Parce que ces cyber-criminels participent activement aux viols et à la maltraitance des enfants, l'Association La Mouette se constitue partie civile contre ces personnes qui téléchargent, possèdent, échangent des photos et des vidéos pédopornographiques. Les dommages et intérêts servent à financer "en partie" les salles Mélanie.

Parce qu'il parait logique de faire payer ceux qui participent aux viols des enfants et ceux qui les maltraitent. (voir autres procès Epinal etc...)

Ces salles sont spécialement conçues pour que l'audition filmée obligatoire des mineurs se passent dans les meilleures conditions.

C'est ainsi que le mardi 2 avril 2019, La Mouette, partie civile, s'est déplacée à Bergerac pour assister au procès de cet homme.
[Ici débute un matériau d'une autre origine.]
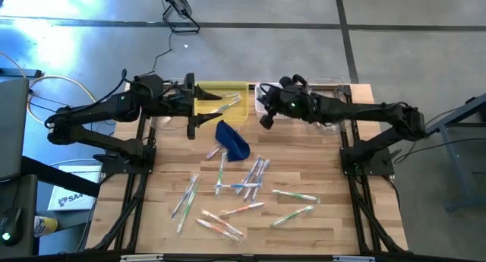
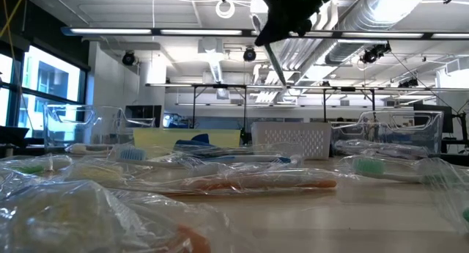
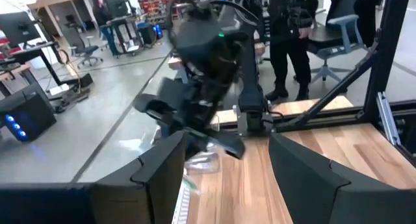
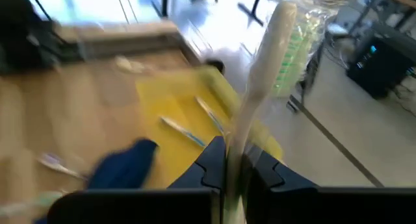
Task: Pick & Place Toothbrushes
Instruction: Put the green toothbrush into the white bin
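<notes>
Several wrapped toothbrushes (image 1: 243, 182) lie loose on the wooden table, near its middle and front. A few more lie in a yellow tray (image 1: 228, 87) at the far edge. My right gripper (image 1: 266, 119) hangs to the right of the tray, above the table, shut on one clear-wrapped toothbrush with green bristles (image 4: 286, 49). In the low view that toothbrush (image 2: 275, 62) slants down from the right gripper (image 2: 265, 34). My left gripper (image 1: 213, 104) stands open over the tray, its fingers level, nothing between them (image 3: 224, 178). A dark blue pouch (image 1: 233, 138) lies just in front of the tray. My right gripper pinches the toothbrush's handle (image 4: 235, 149) between its two fingers. The brush runs on forward past the fingertips, along the fingers, its green-bristled head (image 4: 289, 42) farthest out. It is lifted clear of the table and slants downward.
A clear bin (image 1: 334, 83) stands at the far edge behind the right arm. The low view shows a white basket (image 2: 293, 139) and clear containers (image 2: 396, 132) along the far side. A person (image 3: 289, 29) stands beyond the table.
</notes>
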Motion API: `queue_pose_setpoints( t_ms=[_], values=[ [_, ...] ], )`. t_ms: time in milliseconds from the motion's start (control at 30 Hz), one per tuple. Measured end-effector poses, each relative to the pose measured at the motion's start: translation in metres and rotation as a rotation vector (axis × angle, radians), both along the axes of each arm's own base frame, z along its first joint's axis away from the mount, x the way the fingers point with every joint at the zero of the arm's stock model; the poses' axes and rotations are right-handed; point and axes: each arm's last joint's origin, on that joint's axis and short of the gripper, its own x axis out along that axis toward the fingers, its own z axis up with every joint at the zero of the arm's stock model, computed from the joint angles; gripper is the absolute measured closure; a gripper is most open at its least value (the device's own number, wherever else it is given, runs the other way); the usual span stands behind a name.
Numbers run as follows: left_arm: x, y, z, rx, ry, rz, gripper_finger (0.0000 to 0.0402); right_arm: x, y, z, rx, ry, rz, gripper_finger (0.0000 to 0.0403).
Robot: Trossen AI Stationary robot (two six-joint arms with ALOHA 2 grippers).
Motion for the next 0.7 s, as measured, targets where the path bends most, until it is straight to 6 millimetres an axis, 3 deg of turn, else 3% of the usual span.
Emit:
queue_pose_setpoints(
  t_ms=[233, 700],
  values=[
    [0.0, 0.0, -0.002, -0.001, 0.016, 0.005, 0.0185, 0.009, -0.038, 0.005, -0.049, 0.204, -0.021, 0.0388],
    [-0.001, 0.0, -0.006, -0.008, 0.059, 0.007, 0.0185, 0.014, -0.101, -0.052, -0.007, 0.454, -0.01, 0.0388]
  ],
)
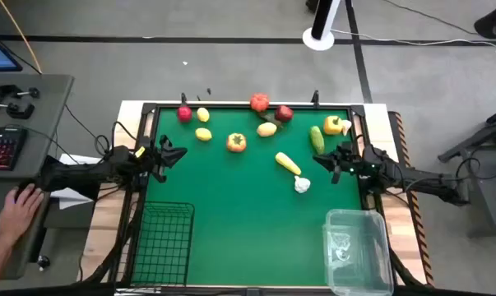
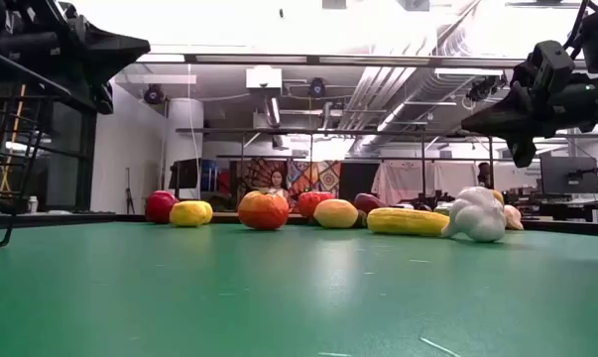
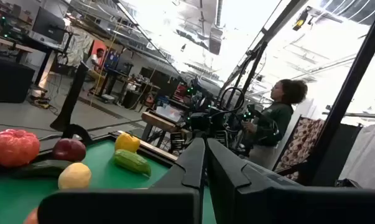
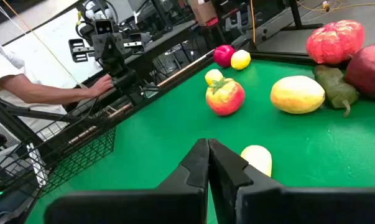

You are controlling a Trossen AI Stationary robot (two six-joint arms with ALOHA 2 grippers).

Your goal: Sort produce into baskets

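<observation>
High view, green worktop: produce lies along the far half — red apple, two lemons, orange-red tomato, pale potato, red-orange tomato, dark red fruit, cucumber, yellow pepper, yellow corn cob, white garlic. Black wire mesh basket at near left corner; clear plastic basket at near right corner. Left hand at left edge, fingers clenched together, holding nothing. Right hand near cucumber, fingers likewise clenched, holding nothing. Person's hand rests on side desk at left
</observation>
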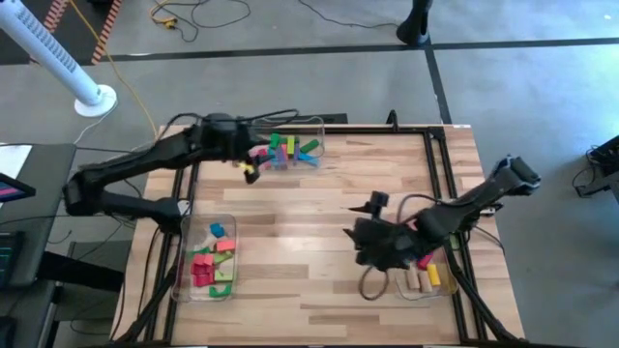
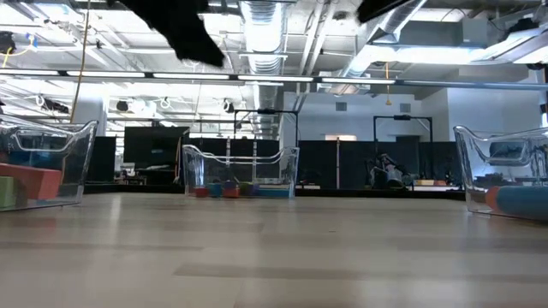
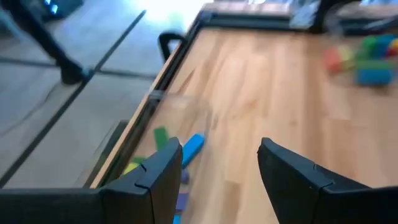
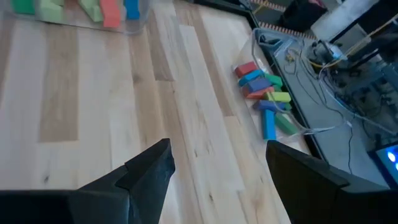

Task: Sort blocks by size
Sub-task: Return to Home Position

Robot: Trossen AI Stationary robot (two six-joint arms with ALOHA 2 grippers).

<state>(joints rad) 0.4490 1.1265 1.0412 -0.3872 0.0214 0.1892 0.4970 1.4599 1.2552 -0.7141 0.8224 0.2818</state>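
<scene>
high view: a wooden table (image 1: 319, 213) carries three clear bins, and all the blocks (image 1: 285, 150) in view lie inside them.

top bin (image 1: 319, 130), upper centre of the frame: green, blue, pink and purple pieces.
left bin (image 1: 182, 261), lower left: red, green and blue pieces.
right bin (image 1: 398, 288), lower right, partly under the right arm: tan, yellow and pink pieces.

left gripper (image 3: 217, 168): in the high view it hangs at the left end of the top bin, upper centre-left. its wrist view shows the two dark fingers (image 3: 155, 177) spread wide with nothing between them.

right gripper (image 4: 217, 162): in the high view it sits right of centre in the lower half, just left of the right bin. its fingers are also wide apart and hold nothing.

low view: the bins stand at the left edge, centre and right edge of the frame, with both arms only as dark shapes along the top.
</scene>
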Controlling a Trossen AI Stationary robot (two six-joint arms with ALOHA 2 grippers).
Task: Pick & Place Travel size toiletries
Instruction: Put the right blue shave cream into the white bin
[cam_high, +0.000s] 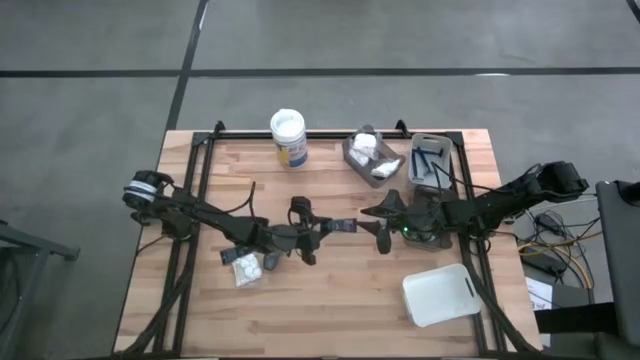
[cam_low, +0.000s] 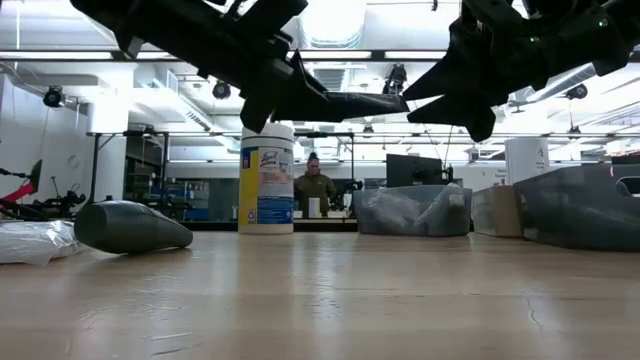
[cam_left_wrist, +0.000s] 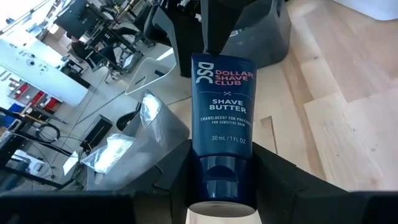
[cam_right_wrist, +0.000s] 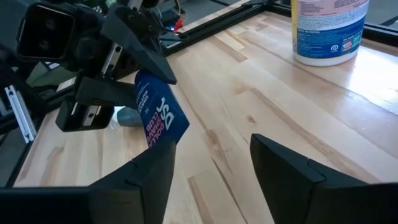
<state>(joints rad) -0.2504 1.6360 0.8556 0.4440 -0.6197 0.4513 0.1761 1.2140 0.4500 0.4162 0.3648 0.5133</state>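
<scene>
A dark blue shave-butter tube hangs in the air over the table's middle, with my left gripper shut on it. Its flat crimped end reaches between the open fingers of my right gripper, close to one finger. In the high view the tube bridges the left gripper and the right gripper. A grey oval bottle and white packets lie on the table under the left arm. My left gripper pinches the tube's cap end between its two fingers. The fingers come in nearly level from the table's left and lie along the tube. The tube sticks out beyond them, about level and clear of the table. Whether my right gripper touches the crimped end, I cannot tell.
A white-lidded wipes jar stands at the far edge. Two grey trays with small items sit at the far right. A white tray lies at the near right. Bare wood lies in front of both grippers.
</scene>
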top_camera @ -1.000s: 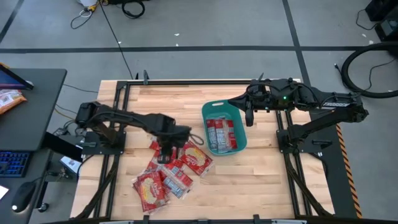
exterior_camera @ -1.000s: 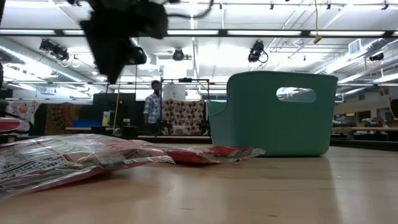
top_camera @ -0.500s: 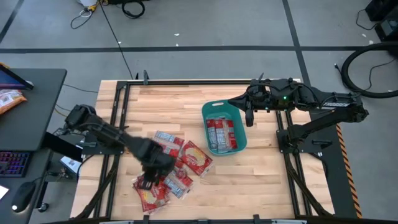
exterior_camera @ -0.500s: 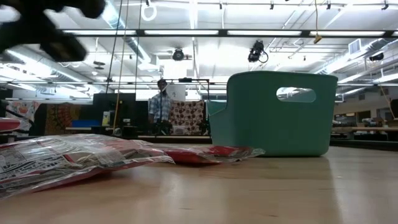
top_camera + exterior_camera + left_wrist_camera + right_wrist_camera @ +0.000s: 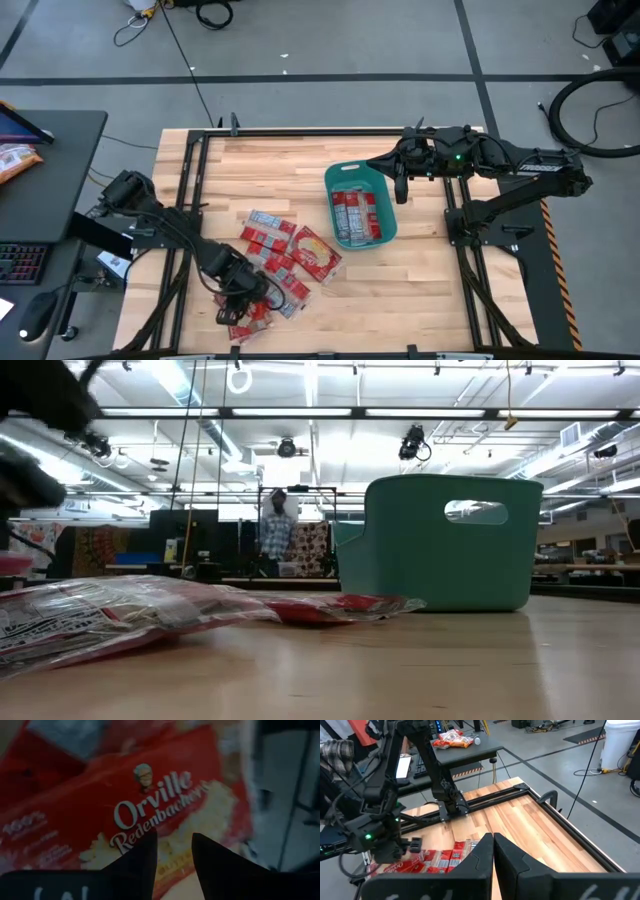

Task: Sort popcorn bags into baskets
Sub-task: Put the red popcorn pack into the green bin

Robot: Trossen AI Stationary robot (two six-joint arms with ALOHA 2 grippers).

Le tribunal correctionnel l'a condamné à 18 mois de prison dont 12 mois assortis de sursis avec obligation de soins, inscription au registre des fichés S, interdiction d'entrer en relation avec des mineurs, interdiction de travailler avec des mineurs, obligation de travailler. Il a été condamné à verser 800 € à la partie civile. Arrivées à 13h30 au Palais de Justice, c'est à 19h15 que nous en ressortirons pour rentrer sur Agen.

Le 6 mars 2019 au sein de la Direction Générale de la Gendarmerie, le Général de Corps d'Armée François GIERE Directeur des Opérations et de l'Emploi, a signé avec Madame Annie GOURGUE Présidente de l'association la Mouette, une convention de partenariat visant à créer et à aménager au sein des casernes de gendarmerie des salles spécialement agencées pour l'audition de mineurs victimes d'agressions notamment sexuelles "Salles Mélanie".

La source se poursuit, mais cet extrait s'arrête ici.